DIRECTIONS FOR THIS TASK:
Return every line of the listing exactly as written.
[[ COLLECTED DATA open ]]
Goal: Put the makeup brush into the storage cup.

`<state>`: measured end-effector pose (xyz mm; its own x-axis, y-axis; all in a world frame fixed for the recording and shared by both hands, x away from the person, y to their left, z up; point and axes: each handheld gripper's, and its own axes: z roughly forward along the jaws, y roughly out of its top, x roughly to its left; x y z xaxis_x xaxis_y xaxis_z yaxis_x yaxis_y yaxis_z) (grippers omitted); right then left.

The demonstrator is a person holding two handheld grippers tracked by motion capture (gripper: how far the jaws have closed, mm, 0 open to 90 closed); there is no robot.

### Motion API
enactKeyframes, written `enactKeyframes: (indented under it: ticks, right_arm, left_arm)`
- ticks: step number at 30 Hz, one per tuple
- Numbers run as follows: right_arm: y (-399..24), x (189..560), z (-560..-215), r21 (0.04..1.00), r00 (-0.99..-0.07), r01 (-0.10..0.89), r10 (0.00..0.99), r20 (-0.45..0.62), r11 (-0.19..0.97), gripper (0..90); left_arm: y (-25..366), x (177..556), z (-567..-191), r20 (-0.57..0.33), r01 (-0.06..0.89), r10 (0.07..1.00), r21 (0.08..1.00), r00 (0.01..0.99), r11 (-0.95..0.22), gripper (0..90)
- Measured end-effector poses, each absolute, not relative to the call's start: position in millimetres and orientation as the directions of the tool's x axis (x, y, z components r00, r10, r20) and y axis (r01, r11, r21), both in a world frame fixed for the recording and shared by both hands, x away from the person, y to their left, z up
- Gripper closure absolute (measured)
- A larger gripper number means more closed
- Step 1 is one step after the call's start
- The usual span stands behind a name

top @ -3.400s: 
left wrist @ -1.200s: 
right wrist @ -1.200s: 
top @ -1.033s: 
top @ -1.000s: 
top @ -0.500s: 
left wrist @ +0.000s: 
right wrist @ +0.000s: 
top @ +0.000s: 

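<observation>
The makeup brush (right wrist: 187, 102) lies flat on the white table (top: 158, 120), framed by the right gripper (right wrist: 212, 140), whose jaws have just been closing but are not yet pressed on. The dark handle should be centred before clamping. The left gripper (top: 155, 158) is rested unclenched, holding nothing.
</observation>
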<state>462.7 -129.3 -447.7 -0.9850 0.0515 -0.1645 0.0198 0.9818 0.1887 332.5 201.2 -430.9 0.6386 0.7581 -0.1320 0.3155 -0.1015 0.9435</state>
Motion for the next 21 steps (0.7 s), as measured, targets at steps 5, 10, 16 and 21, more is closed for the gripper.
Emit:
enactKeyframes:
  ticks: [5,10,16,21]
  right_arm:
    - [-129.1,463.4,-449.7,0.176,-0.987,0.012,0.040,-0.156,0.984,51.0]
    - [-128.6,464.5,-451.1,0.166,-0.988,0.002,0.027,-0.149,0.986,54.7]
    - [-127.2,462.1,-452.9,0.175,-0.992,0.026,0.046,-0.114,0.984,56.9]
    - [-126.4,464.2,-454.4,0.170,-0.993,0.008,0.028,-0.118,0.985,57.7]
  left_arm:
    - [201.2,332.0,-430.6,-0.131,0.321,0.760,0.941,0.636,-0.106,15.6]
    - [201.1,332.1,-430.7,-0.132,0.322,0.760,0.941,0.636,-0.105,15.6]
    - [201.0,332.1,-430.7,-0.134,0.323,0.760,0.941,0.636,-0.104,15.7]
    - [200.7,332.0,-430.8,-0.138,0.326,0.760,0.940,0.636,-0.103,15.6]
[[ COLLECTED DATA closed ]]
RESPONSE:
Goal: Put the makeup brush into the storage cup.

`<state>`: measured end-effector pose (xyz mm; its own x-axis, y-axis; all in a world frame fixed for the recording and shared by both hands, x away from the person, y to their left, z up; point and axes: each handheld gripper's, and its own axes: z roughly forward along the jaws, y roughly out of its top, x roughly to its left; x y z xaxis_x xaxis_y xaxis_z yaxis_x yaxis_y yaxis_z) (grippers omitted); right then left.

The demonstrator is a person holding two handheld grippers tracked by motion capture (gripper: how far the jaws have closed, mm, 0 open to 90 closed); there is no robot.

### Motion API
enactKeyframes, written `enactKeyframes: (indented under it: ticks, right_arm, left_arm)`
- ticks: step number at 30 Hz, one per tuple
- Numbers run as follows: right_arm: y (-399..24), x (189..560), z (-560..-215), r21 (0.04..1.00), r00 (-0.99..-0.07), r01 (-0.10..0.89), r10 (0.00..0.99), r20 (-0.45..0.62), r11 (-0.19..0.97), gripper (0..90); left_arm: y (-25..366), x (177..556), z (-567..-191), r20 (-0.57..0.33), r01 (-0.06..0.89), r10 (0.07..1.00), r21 (0.08..1.00), r00 (0.01..0.99), r11 (-0.95..0.22), gripper (0..90)
- Measured end-effector poses, each absolute, not relative to the call's start: position in millimetres and orientation as the directions of the tool's x axis (x, y, z components r00, r10, r20) and y axis (r01, r11, r21), both in a world frame fixed for the recording and shared by both hands, x away from the person, y to their left, z up
- Gripper closure absolute (measured)
- A larger gripper number means more closed
- Step 1 is one step after the call's start
- The usual span stands behind a name

top @ -3.400s: 
left wrist @ -1.200s: 
right wrist @ -1.200s: 
top @ -1.033s: 
top @ -1.000s: 
top @ -0.500s: 
left wrist @ +0.000s: 
right wrist @ +0.000s: 
top @ +0.000s: 

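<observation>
The makeup brush (right wrist: 187, 102) lies flat on the white table (top: 158, 120), framed by the right gripper (right wrist: 212, 140), whose jaws have just been closing but are not yet pressed on. The dark handle should be centred before clamping. The left gripper (top: 155, 158) is rested unclenched, holding nothing.
</observation>
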<state>462.7 -129.3 -447.7 -0.9850 0.0515 -0.1645 0.0198 0.9818 0.1887 332.5 201.2 -430.9 0.6386 0.7581 -0.1320 0.3155 -0.1015 0.9435</state>
Motion for the next 21 steps (0.7 s), as measured, targets at steps 5, 10, 16 and 21, more is closed for the gripper.
Emit:
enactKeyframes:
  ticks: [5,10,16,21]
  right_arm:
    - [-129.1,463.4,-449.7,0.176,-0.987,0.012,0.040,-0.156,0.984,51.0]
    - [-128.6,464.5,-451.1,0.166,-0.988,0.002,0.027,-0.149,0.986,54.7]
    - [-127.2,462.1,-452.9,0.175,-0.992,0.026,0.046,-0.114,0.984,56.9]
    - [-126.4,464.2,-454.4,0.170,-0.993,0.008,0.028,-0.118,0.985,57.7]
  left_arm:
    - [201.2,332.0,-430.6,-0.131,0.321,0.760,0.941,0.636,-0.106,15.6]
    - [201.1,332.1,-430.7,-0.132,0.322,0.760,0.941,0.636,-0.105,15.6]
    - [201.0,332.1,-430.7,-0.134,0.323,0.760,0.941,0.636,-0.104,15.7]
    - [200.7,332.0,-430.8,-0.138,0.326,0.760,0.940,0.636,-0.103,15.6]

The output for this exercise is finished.